Supplied data.
----------------

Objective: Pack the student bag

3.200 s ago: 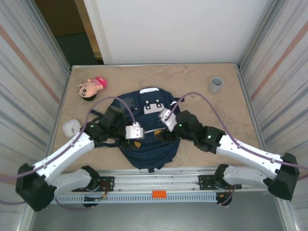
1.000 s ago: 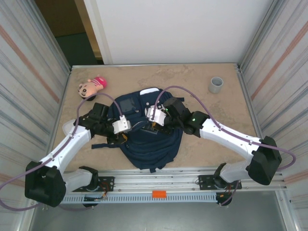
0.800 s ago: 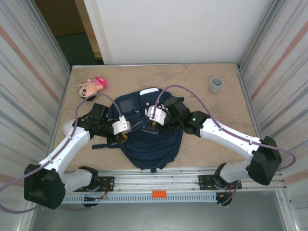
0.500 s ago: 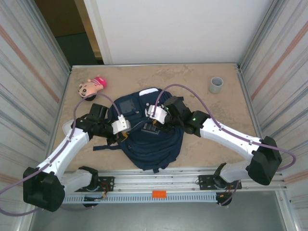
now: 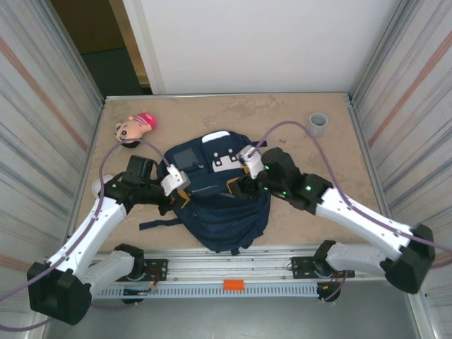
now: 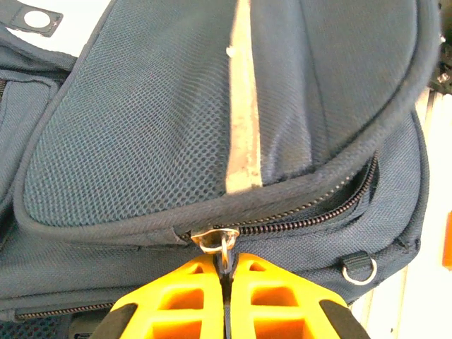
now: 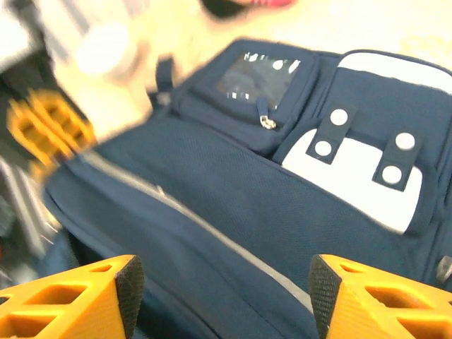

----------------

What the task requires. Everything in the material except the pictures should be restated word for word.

Output for this task.
Objective: Pack the student bag

3.200 s ago: 
1.000 s ago: 
0.800 s ago: 
0.500 s ago: 
now: 
now: 
now: 

The output above is complete.